Zhang Yanlong, Yu Yunjian, Li Gang, Meng Huipeng, Zhang Xinge, Dong Lijie, Wu Zhongming, Lin Ling
State Key Laboratory of Precision Measurement Technology and Instrument, School of Precision Instruments & Optoelectronics Engineering, Tianjin University, Tianjin 300072, China.
Tianjin Key Laboratory of Biomedical Detection Techniques & Instruments Tianjin University, Tianjin 300072, China.
ACS Appl Bio Mater. 2020 Apr 20;3(4):2314-2324. doi: 10.1021/acsabm.0c00080. Epub 2020 Mar 6.
The management of diabetic macular edema (DME), a condition that leads to an irreversible and severe visual impairment, remains a substantial challenge worldwide.

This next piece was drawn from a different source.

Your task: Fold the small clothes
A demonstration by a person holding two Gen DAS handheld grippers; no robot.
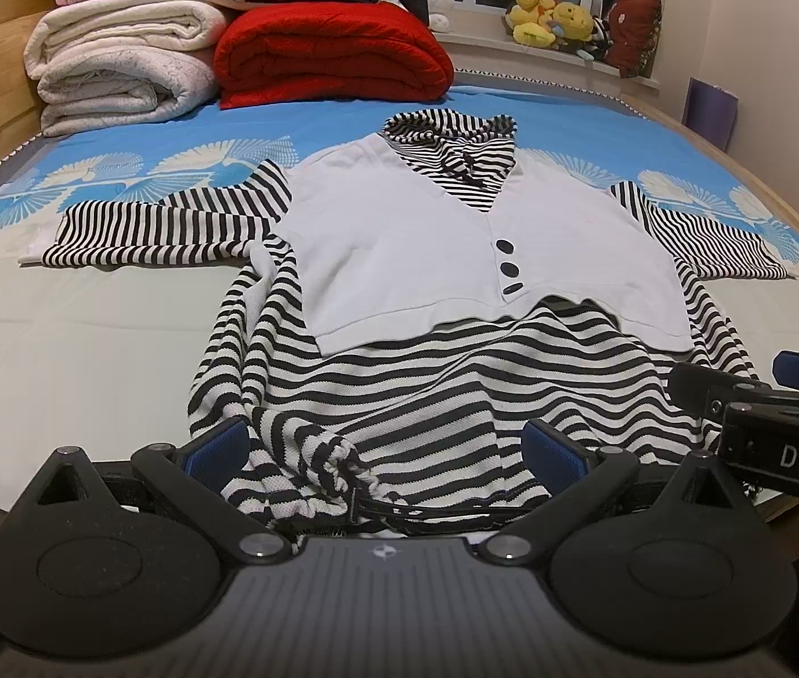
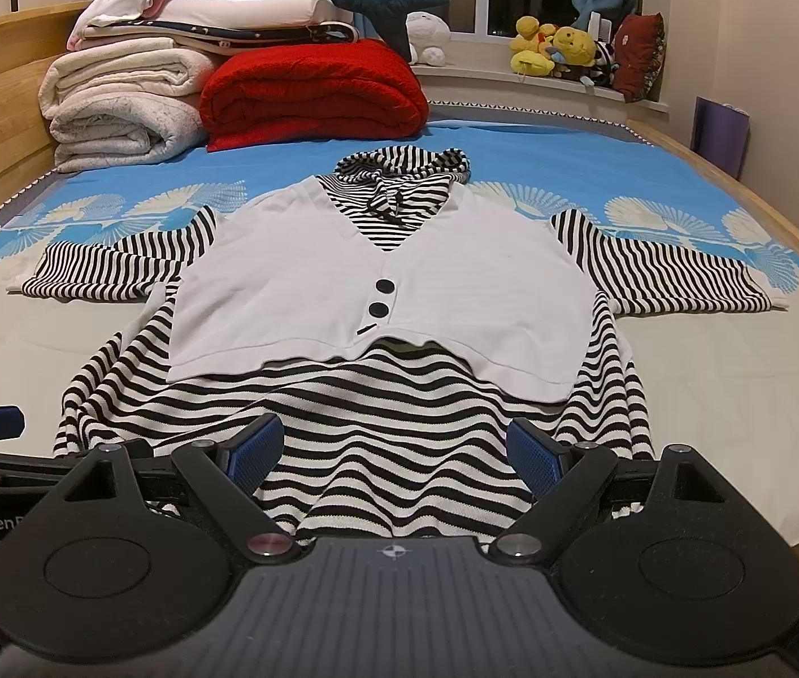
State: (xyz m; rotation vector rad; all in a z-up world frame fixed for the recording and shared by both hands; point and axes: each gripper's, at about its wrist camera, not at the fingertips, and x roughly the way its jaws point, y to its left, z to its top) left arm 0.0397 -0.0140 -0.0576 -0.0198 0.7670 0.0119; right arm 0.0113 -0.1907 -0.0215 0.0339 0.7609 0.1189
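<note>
Striped hooded top (image 1: 399, 373) lying flat on bed (image 1: 60, 339), hem nearest. Left gripper (image 1: 388, 452) spread wide, straddling bunched hem; right gripper (image 2: 394, 452) spread wide over hem, gripping nothing. Risk: pinching one layer only, white vest panel (image 2: 377, 305) sliding askew. Lettering showing: "DAS", "Gen".

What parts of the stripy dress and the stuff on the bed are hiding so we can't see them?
- Striped dress: its bottom hem is covered by the left gripper in the left wrist view, and by the right gripper in the right wrist view.
- Stripes under the white vest: hidden in both views.
- Lettering on the other gripper: cut off by the picture edge.
- Yellow plush toys: too small to count.
</note>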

In this study, we developed a bioadhesive nanoplatform with enhanced drug penetration to explore alternative treatment modalities for DME. This nanoparticulate formulation consisted of a sequence of an amphiphilic phenylboronic acid-based block and random glycopolymer with a high loading capacity for dexamethasone (DEX) of up to 20% and sustained drug release at a clinically relevant dose. The bioadhesive nanocarriers penetrated the sclera and choroid and were distributed in the retina under the action of phenylboronic acid to further promote drug permeation and retention in target lesions. The pathological analysis, electroretinography examination and immunofluorescence staining revealed that the nanoformulation of DEX much more markedly reduced the symptoms of and inflammation associated with DME than the drug alone, without affecting the function of the retina. Bioadhesive drug delivery systems are expected to be a feasible approach to treat DME and other fundus diseases.

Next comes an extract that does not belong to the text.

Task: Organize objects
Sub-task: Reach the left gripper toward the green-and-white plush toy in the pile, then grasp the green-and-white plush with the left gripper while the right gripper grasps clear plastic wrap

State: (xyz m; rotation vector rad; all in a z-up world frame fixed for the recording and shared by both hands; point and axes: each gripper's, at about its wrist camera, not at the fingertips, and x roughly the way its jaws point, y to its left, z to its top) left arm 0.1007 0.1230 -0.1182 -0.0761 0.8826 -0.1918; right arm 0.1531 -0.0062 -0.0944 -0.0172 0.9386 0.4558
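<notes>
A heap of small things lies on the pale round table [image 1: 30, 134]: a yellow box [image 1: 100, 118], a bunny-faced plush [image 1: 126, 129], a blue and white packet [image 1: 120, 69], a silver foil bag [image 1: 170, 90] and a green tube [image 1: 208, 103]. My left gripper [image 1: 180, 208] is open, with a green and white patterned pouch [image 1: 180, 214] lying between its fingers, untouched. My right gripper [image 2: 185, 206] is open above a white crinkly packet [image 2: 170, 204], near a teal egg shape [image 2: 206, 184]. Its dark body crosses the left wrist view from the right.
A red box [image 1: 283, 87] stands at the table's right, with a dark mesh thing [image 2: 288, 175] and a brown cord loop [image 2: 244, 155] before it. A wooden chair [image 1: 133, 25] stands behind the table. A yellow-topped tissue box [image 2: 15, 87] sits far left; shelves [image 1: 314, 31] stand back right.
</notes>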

糖尿病性黄斑水肿(DME)会导致不可逆的严重视力损害,其治疗在全球范围内仍是一项重大挑战。在本研究中,我们开发了一种具有增强药物渗透性的生物黏附纳米平台,以探索DME的替代治疗方式。这种纳米颗粒制剂由两亲性苯基硼酸基嵌段和无规糖聚合物组成,对地塞米松(DEX)的载药量高达20%,并能在临床相关剂量下持续释放药物。生物黏附纳米载体在苯基硼酸的作用下穿透巩膜和脉络膜,并分布于视网膜,以进一步促进药物在靶病变中的渗透和滞留。病理分析、视网膜电图检查和免疫荧光染色显示,与单独使用药物相比,DEX纳米制剂能更显著地减轻DME的症状并减轻相关炎症,且不影响视网膜功能。生物黏附给药系统有望成为治疗DME和其他眼底疾病的可行方法。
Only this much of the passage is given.